Warleigh weir on the River Avon which runs alongside the canal in places

Next we visited the local church and to our surprise within the grounds is a Ralph Allen memorial. Apparently he was the founder of the modern post office in the 1700’s. But on his tomb it showed he started work in the post office in St Columb when he was 17. Now that was the surprise.

Ralph Allen memorial

may just be able to read his life’s work on this plaque

It’s always good to see history linking up around our travels. The village of Claverton is very select and built of the same stone as Bath and Bradford on Avon. Dread to think the cost of these.

Claverton church

Victoria gets everywhere! This was on a converted building

The view over the valley

Sunday 2nd July and we decided to stay an extra night (naughty as only 48hrs); but it was quiet and no queue’s for mooring. Sunny day again and warming up. Did some maintenance on the boat and spoke to the grandchildren in Australia via FB messenger.
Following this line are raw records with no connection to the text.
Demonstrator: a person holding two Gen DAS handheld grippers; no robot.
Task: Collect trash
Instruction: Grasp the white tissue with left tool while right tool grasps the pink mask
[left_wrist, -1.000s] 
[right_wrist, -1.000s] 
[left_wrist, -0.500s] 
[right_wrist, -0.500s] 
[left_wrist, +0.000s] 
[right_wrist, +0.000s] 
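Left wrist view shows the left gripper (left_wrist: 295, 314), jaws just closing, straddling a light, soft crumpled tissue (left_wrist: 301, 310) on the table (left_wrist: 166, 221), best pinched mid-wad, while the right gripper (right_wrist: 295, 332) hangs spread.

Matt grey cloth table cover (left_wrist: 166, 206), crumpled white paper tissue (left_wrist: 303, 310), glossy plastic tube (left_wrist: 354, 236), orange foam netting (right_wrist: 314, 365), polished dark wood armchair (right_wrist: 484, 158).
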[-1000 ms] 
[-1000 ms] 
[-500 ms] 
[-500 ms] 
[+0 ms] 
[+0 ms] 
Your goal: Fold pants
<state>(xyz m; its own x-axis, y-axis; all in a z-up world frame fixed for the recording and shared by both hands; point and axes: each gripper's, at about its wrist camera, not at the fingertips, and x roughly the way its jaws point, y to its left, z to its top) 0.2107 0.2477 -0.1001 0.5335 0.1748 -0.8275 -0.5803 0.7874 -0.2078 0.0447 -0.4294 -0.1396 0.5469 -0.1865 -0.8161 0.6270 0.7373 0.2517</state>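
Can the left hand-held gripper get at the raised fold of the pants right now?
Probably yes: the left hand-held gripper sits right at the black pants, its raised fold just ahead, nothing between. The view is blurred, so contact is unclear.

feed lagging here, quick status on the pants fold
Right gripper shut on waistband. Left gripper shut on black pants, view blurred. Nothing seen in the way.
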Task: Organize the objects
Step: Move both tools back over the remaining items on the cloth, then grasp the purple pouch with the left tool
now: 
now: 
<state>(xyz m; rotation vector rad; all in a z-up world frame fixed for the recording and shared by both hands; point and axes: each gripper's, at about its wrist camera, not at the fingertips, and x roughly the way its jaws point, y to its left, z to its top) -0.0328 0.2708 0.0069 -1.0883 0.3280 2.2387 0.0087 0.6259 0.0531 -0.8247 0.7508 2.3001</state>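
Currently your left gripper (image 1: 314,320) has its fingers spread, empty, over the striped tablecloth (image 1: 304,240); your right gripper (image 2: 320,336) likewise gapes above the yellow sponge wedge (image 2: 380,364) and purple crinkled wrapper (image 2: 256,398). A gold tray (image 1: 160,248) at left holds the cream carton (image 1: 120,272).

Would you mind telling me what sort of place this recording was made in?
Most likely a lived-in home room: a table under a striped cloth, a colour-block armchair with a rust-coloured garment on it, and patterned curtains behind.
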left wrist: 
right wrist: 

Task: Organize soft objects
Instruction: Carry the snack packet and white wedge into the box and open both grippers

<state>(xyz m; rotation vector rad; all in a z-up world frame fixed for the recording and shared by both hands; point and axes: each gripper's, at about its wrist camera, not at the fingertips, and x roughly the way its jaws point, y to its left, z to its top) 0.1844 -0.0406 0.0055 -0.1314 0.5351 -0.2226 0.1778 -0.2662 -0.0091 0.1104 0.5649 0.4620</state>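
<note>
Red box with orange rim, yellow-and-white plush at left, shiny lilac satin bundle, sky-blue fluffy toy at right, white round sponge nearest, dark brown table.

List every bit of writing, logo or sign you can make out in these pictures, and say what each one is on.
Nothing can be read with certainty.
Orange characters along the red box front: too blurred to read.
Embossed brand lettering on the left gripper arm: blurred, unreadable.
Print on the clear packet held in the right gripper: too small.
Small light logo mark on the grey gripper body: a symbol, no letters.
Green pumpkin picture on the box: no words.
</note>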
Monday 3rd July and we were off early to Dundas setting the washing machine again, filling with water and doing the necessary sanitary. Noticed a boat on the 48hr moorings that was there when we passed through the first time. There seems to be alot of local boats that do this; just wish they wouldn’t overstay on the visitor moorings. Stopped at Avoncliff as we couldn’t get moored here the first trip. Another aqueduct here but it isn’t as grand as the Dundas one, but built by the same architect John Rennie.

Avoncliff aqueduct

Jazzy train

River Avon

3 arched aqueduct from ground level. Built in 1804 it suffered from casual repair work over the years by GWR; but has now been tastefully restored.

Avoncliff is a small community that started as a centre of weaving. At one time the mills here were used for flocking (mattress stuffing). The old weavers cottages and mills are now converted into dwellings. There was also a hospital here at one stage that took patients to Bradford for treatment by barge; the nurses had to stretcher the patients on and off the barge!

sign at the station

Avoncliff weir on the river

local pub

pub garden

Tuesday 4th July and we moved to Bradford on Avon. We walked into town and I checked out the co-op to see if they sold our favourite olives; but no they didn’t. Back on the boat and 2 firemen came past offering fire safety advice and they gave us 2 smoke alarms and 1 carbon monoxide detector, despite us saying we already had them fitted. Think they have their work cut out though with the state of some of the boats on this canal. Later in the afternoon a chap moored behind us and we got chatting; it transpired he came from Dartford (where I was born). Small world.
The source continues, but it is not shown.